* [TASK DIRECTIONS]: Repeat word for word the lines starting at the one with "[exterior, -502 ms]" and ending at the final line of the material, both ends included; omit pictures.

* [GIVEN MATERIAL]:
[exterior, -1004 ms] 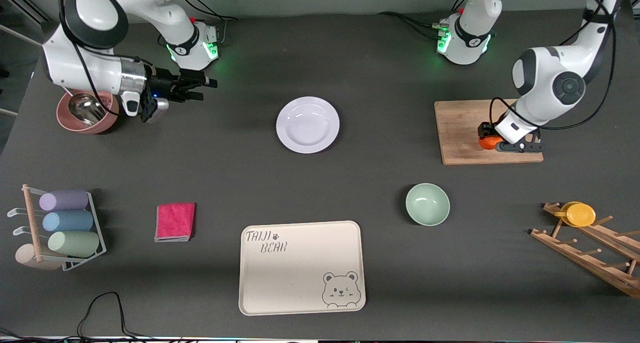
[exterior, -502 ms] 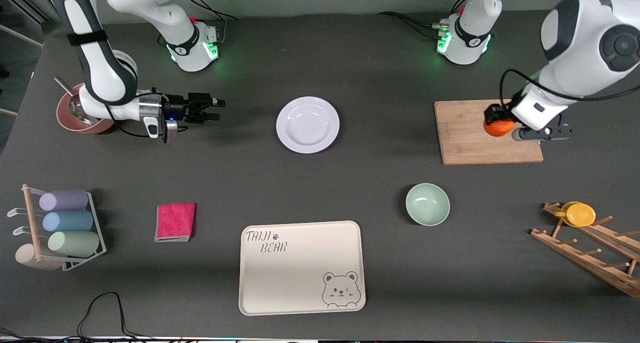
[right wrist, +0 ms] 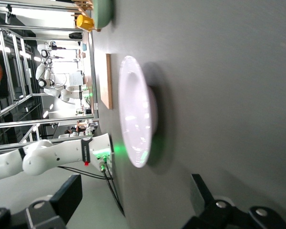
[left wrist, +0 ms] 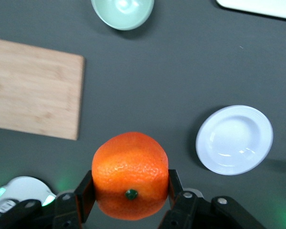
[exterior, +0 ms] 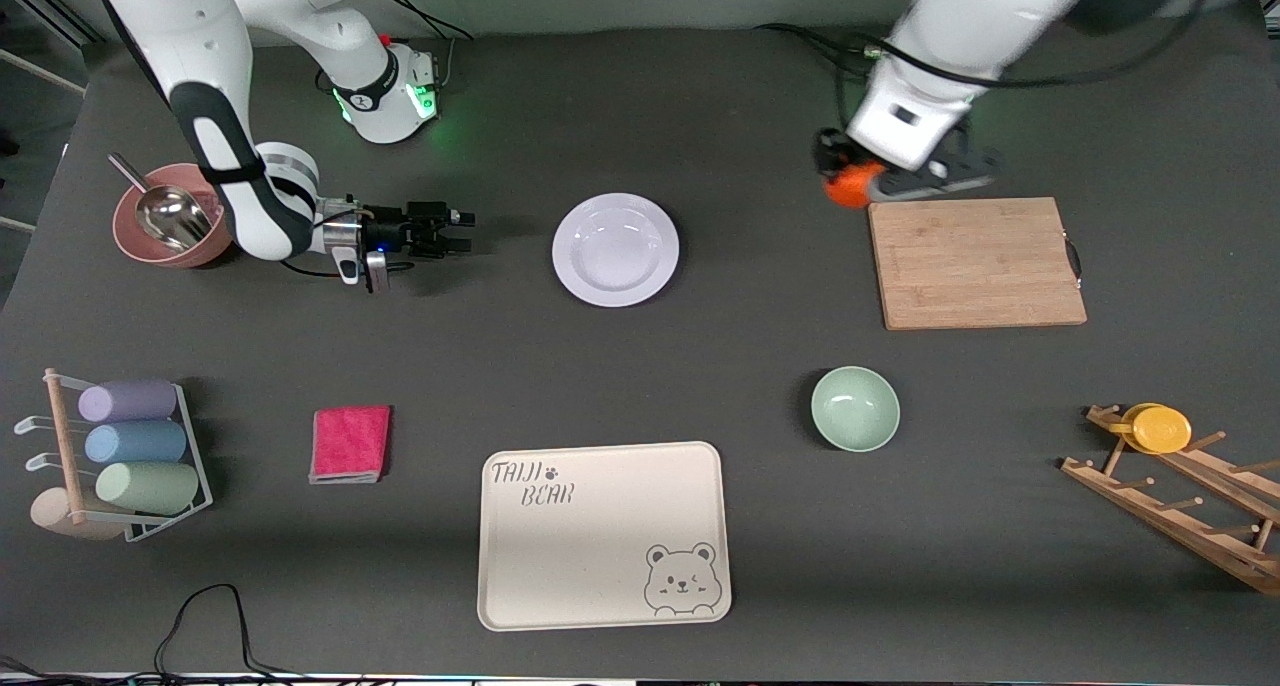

* [RESULT FOR THIS TASK]:
[exterior, -502 ms] 
[right wrist, +0 ms] 
[left wrist, +0 ms] 
[exterior, +0 ms] 

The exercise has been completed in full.